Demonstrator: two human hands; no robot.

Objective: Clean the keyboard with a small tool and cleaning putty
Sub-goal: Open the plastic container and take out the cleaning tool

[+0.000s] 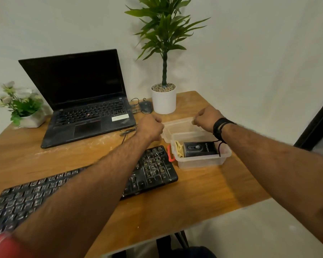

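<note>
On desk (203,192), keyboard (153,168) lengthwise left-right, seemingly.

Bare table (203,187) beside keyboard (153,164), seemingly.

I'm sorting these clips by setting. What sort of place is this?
Probably a small home or office desk: a wooden table against a plain wall, bearing an open laptop, a separate keyboard and a potted plant.

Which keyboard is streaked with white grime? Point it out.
The separate black keyboard at the table's near edge, under the left forearm, has white streaks across its keys. The laptop behind it has its own built-in keyboard, without such streaks.
</note>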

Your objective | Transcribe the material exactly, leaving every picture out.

Your solution |
Demonstrator: two human hands; no robot.

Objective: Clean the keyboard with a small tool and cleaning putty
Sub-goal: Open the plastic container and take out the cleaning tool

[+0.000s] 

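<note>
On desk (203,192), keyboard (153,168) lengthwise left-right, seemingly.

Bare table (203,187) beside keyboard (153,164), seemingly.

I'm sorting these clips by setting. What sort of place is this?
Probably a small home or office desk: a wooden table against a plain wall, bearing an open laptop, a separate keyboard and a potted plant.

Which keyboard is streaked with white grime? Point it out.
The separate black keyboard at the table's near edge, under the left forearm, has white streaks across its keys. The laptop behind it has its own built-in keyboard, without such streaks.
</note>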

That completes the exercise.